### [Problem]
Return all of the data that follows precisely, leaving every image out.

### [Dataset section]
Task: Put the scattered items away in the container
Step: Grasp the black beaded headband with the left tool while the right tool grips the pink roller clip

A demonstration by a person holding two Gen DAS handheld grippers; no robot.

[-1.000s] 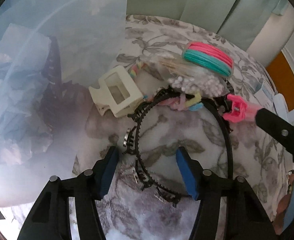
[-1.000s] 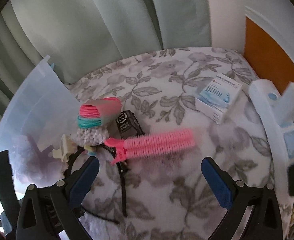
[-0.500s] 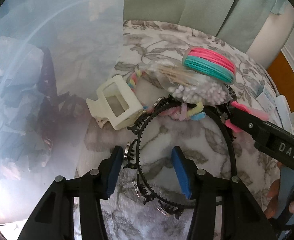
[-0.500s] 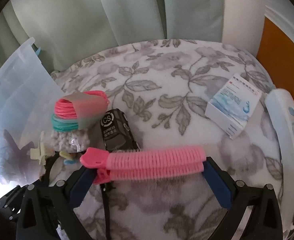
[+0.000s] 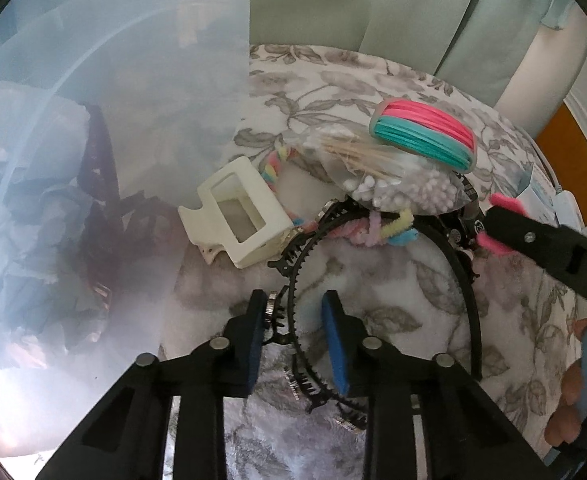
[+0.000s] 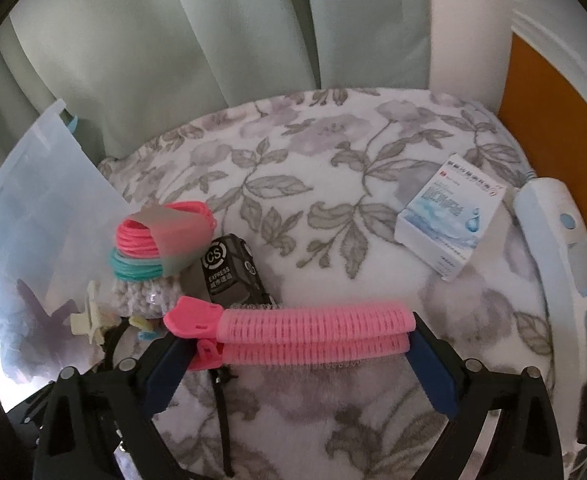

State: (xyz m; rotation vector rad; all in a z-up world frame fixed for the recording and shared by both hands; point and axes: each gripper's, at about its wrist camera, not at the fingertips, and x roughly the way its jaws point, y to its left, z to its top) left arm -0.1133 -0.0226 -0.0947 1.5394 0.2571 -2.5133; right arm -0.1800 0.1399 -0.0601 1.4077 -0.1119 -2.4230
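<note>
Left gripper point(image 5: 295, 332): I had its jaws closing, narrow, astride the toothed headband point(image 5: 463, 280); pads not yet pressing, nothing gripped.
Right gripper point(image 6: 297, 354): I had its jaws wide and closing slightly, the pink roller clip point(image 6: 293, 330) lying lengthwise between them; I could not tell whether the pads pressed it.
Container point(image 5: 93, 160): translucent bin just left of the pile, on the floral cloth point(image 6: 313, 200).
Pile: cream claw clip point(image 5: 237, 212), bead bag point(image 5: 405, 186) and band coil point(image 5: 425, 134) crowded at the headband's far end.
Risk, left: I judged the thin band could pivot or slip, its teeth dragging neighbours.
Risk, right: an end-to-end hold could let the clip bow or pop out.
</note>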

### [Final answer]
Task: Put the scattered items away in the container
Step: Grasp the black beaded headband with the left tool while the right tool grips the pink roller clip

A demonstration by a person holding two Gen DAS handheld grippers; no robot.

[-1.000s] 
[-1.000s] 
[-0.500s] 
[-0.500s] 
[+0.000s] 
[+0.000s] 

State: (xyz m; rotation vector rad; all in a z-up world frame fixed for the recording and shared by both hands; point and axes: each gripper's, at about its wrist camera, not at the fingertips, and x roughly the way its jaws point, y to its left, z to its top) left arm -0.1133 -0.0226 -0.0947 1.5394 0.2571 -2.5133; right arm -0.1800 0.1399 -0.0601 1.4077 -0.1119 -2.4230
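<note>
Left gripper point(image 5: 295, 332): I had its jaws closing, narrow, astride the toothed headband point(image 5: 463, 280); pads not yet pressing, nothing gripped.
Right gripper point(image 6: 297, 354): I had its jaws wide and closing slightly, the pink roller clip point(image 6: 293, 330) lying lengthwise between them; I could not tell whether the pads pressed it.
Container point(image 5: 93, 160): translucent bin just left of the pile, on the floral cloth point(image 6: 313, 200).
Pile: cream claw clip point(image 5: 237, 212), bead bag point(image 5: 405, 186) and band coil point(image 5: 425, 134) crowded at the headband's far end.
Risk, left: I judged the thin band could pivot or slip, its teeth dragging neighbours.
Risk, right: an end-to-end hold could let the clip bow or pop out.
</note>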

The output is finished.